Focus technique Pourquoi cela en vaut la peine
1. Modèles de commutation sub-microsecondaires alignés sur la synchronisation de la boucle de contrôle Vous constaterez des contraintes aux bords et des conflits de synchronisation avant les essais au banc.
2. Co-simulation multi-vitesses séparant le contrôle, la commutation et la dynamique thermique Vous associerez les actions de contrôle à l'augmentation de la chaleur sans durées d'exécution extrêmes.
3. Simulation en temps réel basée sur FPGA pour la commutation dure et le comportement en cas de défaillance Vous vérifierez le temps de protection à l'aide d'E/S réelles et de défauts reproductibles.
4. Modèles détaillés de pertes dans les semi-conducteurs et de couplage thermique Vous constaterez une dérive thermique qui modifie les pertes et le partage du courant.
5. Simulation axée sur les défauts à l'aide de composants non idéaux et de parasites Vous définirez des bornes et des seuils à l'aide de formes d'onde de surtension réalistes.

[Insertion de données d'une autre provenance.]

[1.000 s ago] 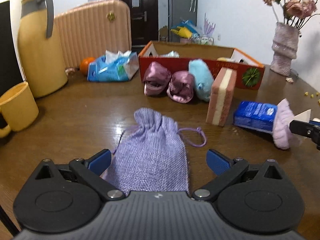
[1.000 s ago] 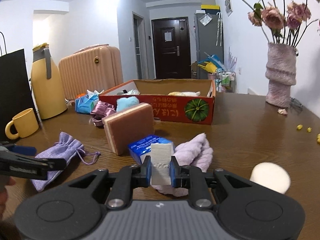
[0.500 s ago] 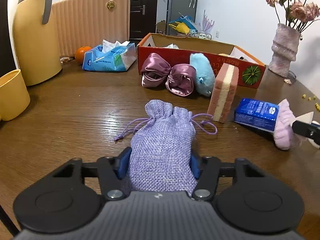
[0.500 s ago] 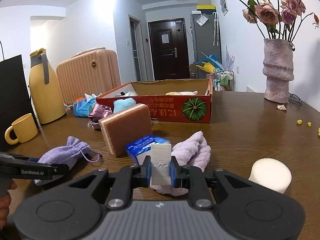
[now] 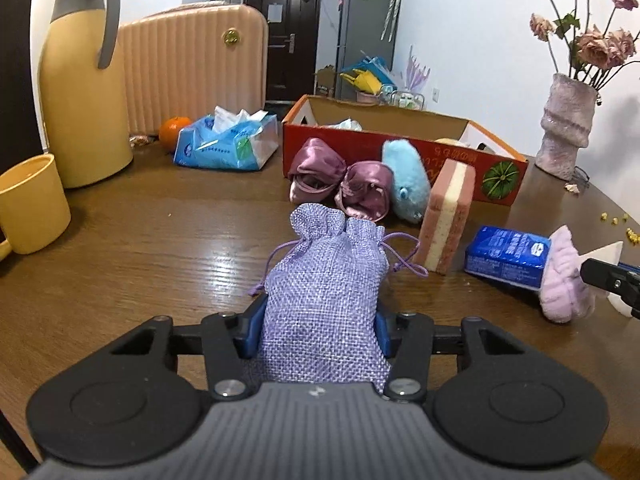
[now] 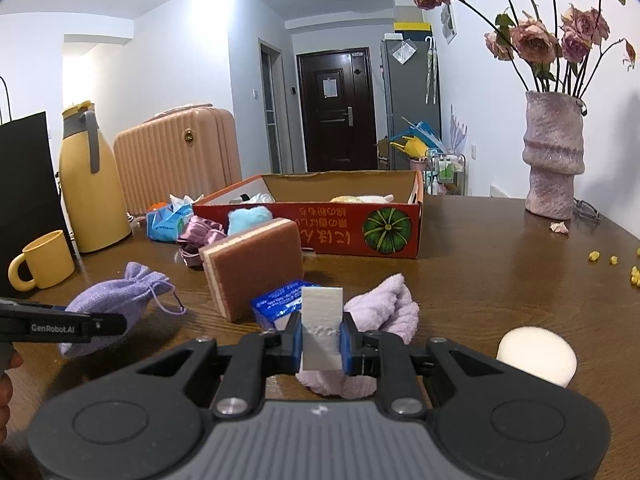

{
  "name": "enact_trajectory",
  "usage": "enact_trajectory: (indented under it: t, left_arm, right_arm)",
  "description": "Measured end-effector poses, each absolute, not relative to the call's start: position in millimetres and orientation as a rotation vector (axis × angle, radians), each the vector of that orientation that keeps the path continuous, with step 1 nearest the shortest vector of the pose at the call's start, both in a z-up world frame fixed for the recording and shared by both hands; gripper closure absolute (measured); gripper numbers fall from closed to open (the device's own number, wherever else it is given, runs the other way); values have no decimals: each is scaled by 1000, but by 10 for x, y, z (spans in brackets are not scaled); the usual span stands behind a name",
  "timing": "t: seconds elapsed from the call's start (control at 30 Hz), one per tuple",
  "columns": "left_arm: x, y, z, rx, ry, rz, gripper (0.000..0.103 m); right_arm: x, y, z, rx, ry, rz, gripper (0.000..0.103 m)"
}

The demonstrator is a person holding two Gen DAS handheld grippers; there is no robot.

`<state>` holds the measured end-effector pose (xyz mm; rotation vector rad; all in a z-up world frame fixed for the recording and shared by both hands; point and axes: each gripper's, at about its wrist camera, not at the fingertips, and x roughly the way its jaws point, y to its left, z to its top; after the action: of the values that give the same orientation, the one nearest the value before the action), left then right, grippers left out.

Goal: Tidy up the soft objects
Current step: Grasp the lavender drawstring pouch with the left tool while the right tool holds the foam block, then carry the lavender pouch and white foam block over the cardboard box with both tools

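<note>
I had my left gripper [image 5: 318, 330] clamped on the lilac drawstring pouch [image 5: 324, 292], in front of the red cardboard box [image 5: 404, 160], while my right gripper [image 6: 321, 340] pinched a white foam block [image 6: 322, 326] nearer that box's pumpkin-printed end.

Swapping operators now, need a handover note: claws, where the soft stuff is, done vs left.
Left claw: shut on the purple pouch.
Right claw: shut on a white foam block.
The box at the back of the table already holds a few items.
Left outside it: satin bow, blue plush, sponge, purple towel, round white sponge. Both held items likely go in the box next.
</note>
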<state>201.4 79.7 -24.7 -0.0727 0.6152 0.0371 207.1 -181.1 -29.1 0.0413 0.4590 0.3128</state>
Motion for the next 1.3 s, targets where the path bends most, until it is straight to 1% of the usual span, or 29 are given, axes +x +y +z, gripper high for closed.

« Verrouillez les paramètres clés, réexécutez les mêmes tests après chaque modification et considérez les divergences comme des bogues du modèle jusqu'à preuve du contraire. »

Comment choisir la technique de simulation adaptée à vos objectifs de validation

La bonne technique est celle qui reproduit la mesure à laquelle vous devez vous fier. Commencez par la forme d'onde, la marge de synchronisation ou la limite de température qui déterminera la réussite ou l'échec. Choisissez le plus petit intervalle de temps et le moins de détails non idéaux qui la recréent. Cela permet de maintenir le calcul et l'effort proportionnels au risque.

Associez chaque objectif à un instrument de banc d'essai et vous ferez votre choix plus rapidement. Les cartes de sonnerie des nœuds de commutation correspondent à une commutation fine et à des parasites. Les cartes de synchronisation de protection correspondent à des tests en boucle fermée en temps réel où le délai d'E/S est réel. L'efficacité et le déclassement correspondent au couplage électrothermique sur le cycle de fonctionnement. Verrouillez les paramètres clés, relancez les mêmes tests après chaque modification et traitez les incompatibilités comme des bogues du modèle jusqu'à preuve du contraire. OPAL-RT convient lorsque le timing en boucle fermée est la principale inconnue et que vos définitions de test déterminent toujours le résultat.